Be Your Own Birder

Hurricane Preparations for Backyard Birds

Hurricanes are no joking matter in Florida, and from June 1 through November 30 each year I keep a close watch on the Atlantic Basin for signs of storms, tropical system development, and storm tracks. When a system does form, coalesces, and shows predictions that it may be threatening my area, it is time to finalize hurricane preparations and be ready for potential impact. But what does that mean for birds?

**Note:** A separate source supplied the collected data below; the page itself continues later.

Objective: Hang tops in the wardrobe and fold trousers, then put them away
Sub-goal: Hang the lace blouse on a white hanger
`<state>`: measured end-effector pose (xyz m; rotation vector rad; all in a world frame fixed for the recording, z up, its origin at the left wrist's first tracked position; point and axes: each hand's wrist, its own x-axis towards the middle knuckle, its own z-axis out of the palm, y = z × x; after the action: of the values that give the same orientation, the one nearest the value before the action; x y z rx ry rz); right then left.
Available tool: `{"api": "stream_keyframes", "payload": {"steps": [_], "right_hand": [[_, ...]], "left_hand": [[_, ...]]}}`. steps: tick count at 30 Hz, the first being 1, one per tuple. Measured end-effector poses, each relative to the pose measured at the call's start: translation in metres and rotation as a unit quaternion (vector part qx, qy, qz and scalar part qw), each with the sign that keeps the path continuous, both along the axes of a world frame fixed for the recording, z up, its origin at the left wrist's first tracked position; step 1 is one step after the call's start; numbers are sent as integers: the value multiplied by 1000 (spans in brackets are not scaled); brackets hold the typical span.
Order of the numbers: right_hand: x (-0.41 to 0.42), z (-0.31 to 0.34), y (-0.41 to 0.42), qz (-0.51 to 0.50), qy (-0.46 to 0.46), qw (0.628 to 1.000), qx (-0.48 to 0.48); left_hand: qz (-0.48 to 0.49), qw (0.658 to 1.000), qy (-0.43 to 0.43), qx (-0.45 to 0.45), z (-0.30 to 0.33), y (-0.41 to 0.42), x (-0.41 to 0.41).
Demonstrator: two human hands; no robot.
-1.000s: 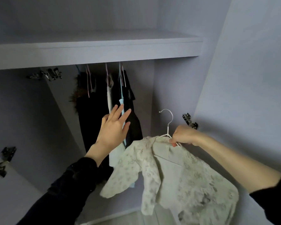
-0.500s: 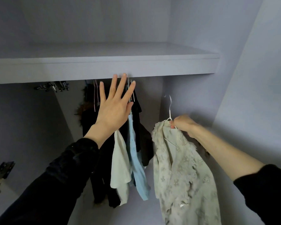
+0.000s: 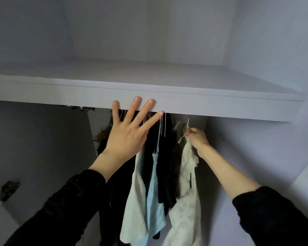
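With your right hand (image 3: 196, 139) pinching the white hanger (image 3: 187, 125) of the floral top (image 3: 187, 192) just under the shelf (image 3: 185, 103), and your left hand (image 3: 128, 137) spread flat holding the hung clothes (image 3: 155, 174) aside, hook the hidden rail before releasing.

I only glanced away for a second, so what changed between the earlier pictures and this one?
The right hand lifted the white hanger with the floral blouse up and inward, its hook now under the shelf beside the hung clothes. The blouse went from spread out to hanging straight. The left hand rose, open, fingers against the shelf edge. The right hand's grip and the hung tops stayed.
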<state>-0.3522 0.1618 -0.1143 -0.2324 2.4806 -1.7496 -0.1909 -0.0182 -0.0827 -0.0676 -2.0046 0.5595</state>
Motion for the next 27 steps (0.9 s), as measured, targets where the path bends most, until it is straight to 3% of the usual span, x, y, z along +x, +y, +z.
{"api": "stream_keyframes", "payload": {"steps": [8,13,18,23,27], "right_hand": [[-29,4,-27,-10,63,998,-15],[-38,5,-38,-33,41,997,-63],[-43,9,-40,-31,30,998,-44],[-53,17,-41,-28,-34,996,-71],[-56,22,-35,54,-127,990,-41]], "left_hand": [[24,1000,1,-2,-1,0,-4],[30,1000,2,-1,-1,-1,-3],[38,999,-3,2,-1,0,-1],[36,999,-7,-4,0,0,0],[36,999,-5,-4,0,0,-1]]}}
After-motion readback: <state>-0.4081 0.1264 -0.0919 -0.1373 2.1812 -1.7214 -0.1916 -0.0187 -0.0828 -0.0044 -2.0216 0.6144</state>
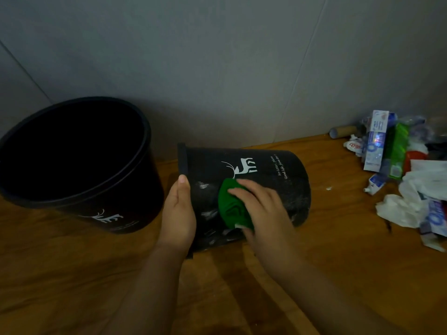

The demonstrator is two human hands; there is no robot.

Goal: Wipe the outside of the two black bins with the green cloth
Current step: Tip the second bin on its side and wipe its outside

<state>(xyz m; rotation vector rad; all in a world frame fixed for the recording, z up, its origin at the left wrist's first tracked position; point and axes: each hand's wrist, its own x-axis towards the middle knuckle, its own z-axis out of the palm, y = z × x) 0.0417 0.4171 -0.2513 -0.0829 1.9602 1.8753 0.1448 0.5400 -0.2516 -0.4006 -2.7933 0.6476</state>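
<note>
Pressed flat under the right hand [261,201], the green cloth [232,209] lies bunched against the near side of the black bin [244,187] that lies on its side. That hand's grip is spread and relaxed: fingers mostly straight, pushing the cloth onto the plastic rather than pinching it, as far as can be seen. Just left of it, the left hand [179,213] steadies the same bin near its rim, thumb laid along the wall by the rim; its other fingers are hidden behind the rim, so whether they curl inside cannot be told.

This bin rests on the wooden bench [72,274] with its mouth to the left and its base to the right. Pale smears and dusty streaks show on the wall around the cloth and toward the base, so I judge the wiping of this bin to be under way but far from finished; the far side, with the white deer print [244,166] and lettering, looks cleaner, though the light is dim.

Left and slightly farther stands the second black bin [79,165], upright, mouth open, with no hand on it. Whether it has been wiped I cannot tell.

Far right, against the grey wall [217,56], lies a heap of litter [406,170]: toothpaste boxes, tubes, crumpled tissue and a cardboard roll [343,131].
</note>
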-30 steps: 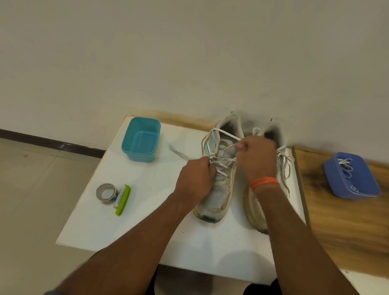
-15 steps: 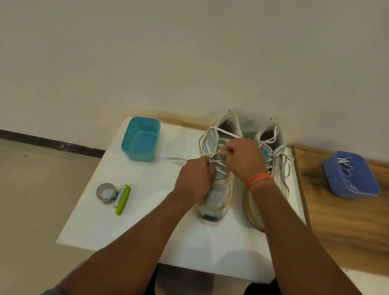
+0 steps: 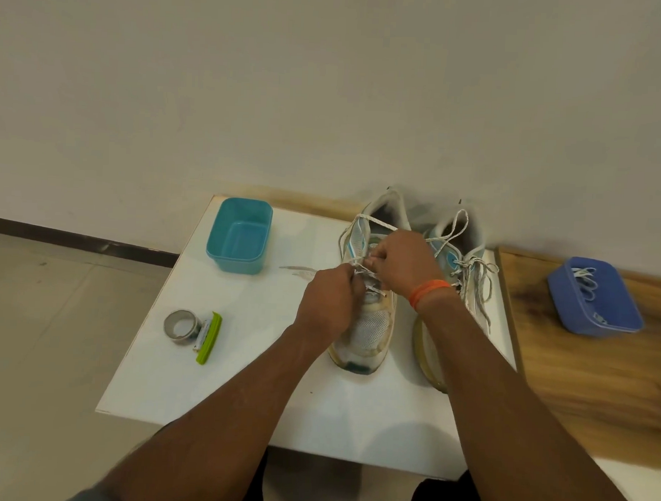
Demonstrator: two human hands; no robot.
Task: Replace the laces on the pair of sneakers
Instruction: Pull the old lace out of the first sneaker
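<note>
Worn white sneaker point(image 3: 367, 326) (lace point(image 3: 377, 222) loosened)

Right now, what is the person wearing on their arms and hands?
Both forearms are bare, with no gloves on either the left hand or the right hand. An orange wristband circles the right wrist. A bit of grey sleeve shows at the bottom edge on the left arm.

Bare forearms; 1 orange wristband point(image 3: 428, 291) on the right wrist.
</note>
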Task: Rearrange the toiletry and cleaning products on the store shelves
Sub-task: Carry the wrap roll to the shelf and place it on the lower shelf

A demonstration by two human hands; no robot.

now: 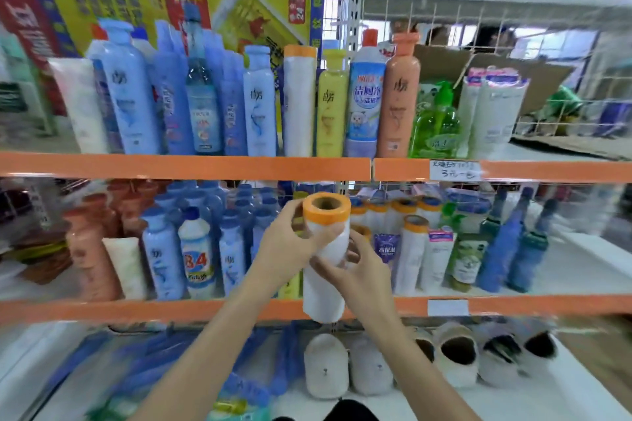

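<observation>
A white roll with an orange-rimmed hollow core is held upright before the middle shelf, gripped by the left hand near the top and the right hand at mid-body — probably light and slightly slippery, best clasped around the middle.
</observation>
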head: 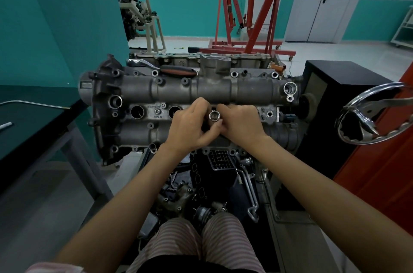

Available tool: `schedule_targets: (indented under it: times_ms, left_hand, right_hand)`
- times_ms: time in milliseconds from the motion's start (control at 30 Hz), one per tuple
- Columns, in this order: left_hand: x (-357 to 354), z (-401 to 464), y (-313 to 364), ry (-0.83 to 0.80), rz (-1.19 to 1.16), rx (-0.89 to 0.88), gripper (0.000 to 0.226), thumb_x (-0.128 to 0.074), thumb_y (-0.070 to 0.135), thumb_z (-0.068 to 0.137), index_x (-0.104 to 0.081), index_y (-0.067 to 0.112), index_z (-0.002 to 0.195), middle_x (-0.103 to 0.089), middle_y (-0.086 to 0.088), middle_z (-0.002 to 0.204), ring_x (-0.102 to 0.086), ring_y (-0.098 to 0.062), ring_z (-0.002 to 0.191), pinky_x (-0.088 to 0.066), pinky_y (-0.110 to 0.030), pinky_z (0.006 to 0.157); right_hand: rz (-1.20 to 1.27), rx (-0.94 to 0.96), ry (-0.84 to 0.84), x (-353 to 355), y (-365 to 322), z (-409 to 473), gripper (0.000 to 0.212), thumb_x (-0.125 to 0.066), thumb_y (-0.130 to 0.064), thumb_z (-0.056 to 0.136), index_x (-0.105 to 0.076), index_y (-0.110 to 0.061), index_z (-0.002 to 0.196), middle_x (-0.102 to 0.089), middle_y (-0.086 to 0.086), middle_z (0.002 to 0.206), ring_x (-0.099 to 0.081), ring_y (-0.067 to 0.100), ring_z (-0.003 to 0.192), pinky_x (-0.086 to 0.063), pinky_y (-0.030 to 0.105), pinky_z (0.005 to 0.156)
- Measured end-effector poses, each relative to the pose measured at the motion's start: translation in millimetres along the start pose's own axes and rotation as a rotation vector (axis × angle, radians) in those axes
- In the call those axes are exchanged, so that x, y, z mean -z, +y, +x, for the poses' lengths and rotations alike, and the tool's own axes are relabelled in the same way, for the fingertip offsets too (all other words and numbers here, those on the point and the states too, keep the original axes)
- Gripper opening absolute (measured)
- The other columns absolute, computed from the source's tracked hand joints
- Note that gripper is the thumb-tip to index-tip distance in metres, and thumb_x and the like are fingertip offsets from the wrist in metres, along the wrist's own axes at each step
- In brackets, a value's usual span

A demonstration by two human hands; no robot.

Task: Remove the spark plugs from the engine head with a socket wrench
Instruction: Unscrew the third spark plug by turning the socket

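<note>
Spark plugs aren't visible; both hands, left (190,123) and right (240,123), pinch a socket (214,114) with curled fingers over the engine head's (138,89) middle well. Removal seems unfinished.

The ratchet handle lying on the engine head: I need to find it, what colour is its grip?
Black with orange-red trim on the ratchet handle, head view.

Socket (214,114): only its open end showed; the lower body was covered by the fingers of the left hand (190,126) and right hand (240,124).
Engine head (138,94): middle plug wells lay hidden behind both hands; cast lettering was too small to read.
Ratchet wrench (165,68): far end was masked by a casting.
Steering wheel (371,114): cut by the right edge.
Red hoist (257,15): top was cropped.
</note>
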State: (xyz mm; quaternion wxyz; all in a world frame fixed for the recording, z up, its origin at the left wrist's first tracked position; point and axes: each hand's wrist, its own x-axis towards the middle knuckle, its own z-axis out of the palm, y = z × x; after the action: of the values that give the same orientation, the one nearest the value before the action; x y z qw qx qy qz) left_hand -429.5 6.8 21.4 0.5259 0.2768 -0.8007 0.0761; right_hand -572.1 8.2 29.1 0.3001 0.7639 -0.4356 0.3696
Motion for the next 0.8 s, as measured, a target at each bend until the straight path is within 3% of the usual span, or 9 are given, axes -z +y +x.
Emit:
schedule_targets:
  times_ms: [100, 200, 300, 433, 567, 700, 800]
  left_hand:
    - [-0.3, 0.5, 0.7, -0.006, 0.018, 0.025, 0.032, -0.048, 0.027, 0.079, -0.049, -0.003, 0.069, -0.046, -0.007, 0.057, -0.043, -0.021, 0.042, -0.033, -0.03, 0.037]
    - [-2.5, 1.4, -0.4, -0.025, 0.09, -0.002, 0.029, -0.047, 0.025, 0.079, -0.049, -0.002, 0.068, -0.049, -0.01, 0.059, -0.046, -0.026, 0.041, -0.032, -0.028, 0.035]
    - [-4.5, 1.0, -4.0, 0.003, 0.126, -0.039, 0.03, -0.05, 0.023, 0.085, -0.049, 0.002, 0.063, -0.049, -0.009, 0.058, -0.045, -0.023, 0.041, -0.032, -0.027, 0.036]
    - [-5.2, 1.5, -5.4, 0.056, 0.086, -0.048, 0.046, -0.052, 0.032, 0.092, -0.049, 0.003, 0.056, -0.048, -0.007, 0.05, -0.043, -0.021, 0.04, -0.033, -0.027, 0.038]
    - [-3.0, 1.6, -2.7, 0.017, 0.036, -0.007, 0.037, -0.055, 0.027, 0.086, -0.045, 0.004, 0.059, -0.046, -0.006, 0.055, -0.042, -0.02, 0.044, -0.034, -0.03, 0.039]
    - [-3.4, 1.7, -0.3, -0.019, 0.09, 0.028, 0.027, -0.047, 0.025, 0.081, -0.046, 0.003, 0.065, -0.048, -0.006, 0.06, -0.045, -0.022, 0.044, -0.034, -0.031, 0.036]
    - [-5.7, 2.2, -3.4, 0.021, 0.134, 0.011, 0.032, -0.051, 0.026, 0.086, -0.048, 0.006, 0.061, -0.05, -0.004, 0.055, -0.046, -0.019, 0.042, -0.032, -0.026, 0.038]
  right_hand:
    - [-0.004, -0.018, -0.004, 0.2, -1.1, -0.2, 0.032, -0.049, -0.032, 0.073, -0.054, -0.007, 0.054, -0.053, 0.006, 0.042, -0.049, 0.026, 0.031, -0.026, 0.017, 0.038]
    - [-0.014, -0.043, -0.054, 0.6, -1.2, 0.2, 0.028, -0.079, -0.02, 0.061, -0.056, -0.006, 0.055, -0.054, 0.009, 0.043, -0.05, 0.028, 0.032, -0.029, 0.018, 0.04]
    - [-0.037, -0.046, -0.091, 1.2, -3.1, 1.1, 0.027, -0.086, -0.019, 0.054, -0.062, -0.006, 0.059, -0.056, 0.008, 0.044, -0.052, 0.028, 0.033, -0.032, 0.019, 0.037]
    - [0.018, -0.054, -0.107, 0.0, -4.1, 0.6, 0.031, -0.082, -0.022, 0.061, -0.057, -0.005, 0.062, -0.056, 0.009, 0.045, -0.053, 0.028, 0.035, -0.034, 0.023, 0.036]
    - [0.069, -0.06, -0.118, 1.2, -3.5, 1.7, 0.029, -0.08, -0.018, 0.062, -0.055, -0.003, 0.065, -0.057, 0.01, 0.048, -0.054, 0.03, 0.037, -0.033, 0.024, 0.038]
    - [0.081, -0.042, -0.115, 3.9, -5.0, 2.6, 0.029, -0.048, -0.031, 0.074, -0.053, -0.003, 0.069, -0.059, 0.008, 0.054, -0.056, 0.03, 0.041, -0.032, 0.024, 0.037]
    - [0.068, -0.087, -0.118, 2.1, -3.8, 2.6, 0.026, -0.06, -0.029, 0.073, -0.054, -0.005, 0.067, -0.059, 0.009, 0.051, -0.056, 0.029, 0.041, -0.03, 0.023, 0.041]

Storm Flag on the Beach – Photo by Barney Livingston

First Things First – Protect Yourself

First of all, I would never put preparations to protect backyard birds above readiness for my home and family. If you are ever in the path of such a dangerous storm, protect yourself, your loved ones, and your homes before you make any adjustments for birds. Wild birds have survived hurricanes, tropical storms, surge tides, flooding, high winds, and torrential rain for millennia, and while a severe storm can have immediate devastating effects, the birds are well able to get away from the worst weather and adjust their lives and behavior after the storm to adapt to changed conditions. Humans are much more vulnerable – consider your own safety first above all else. Whether that means planning an evacuation, securing your home, or staying in a designated shelter, keep yourself safe.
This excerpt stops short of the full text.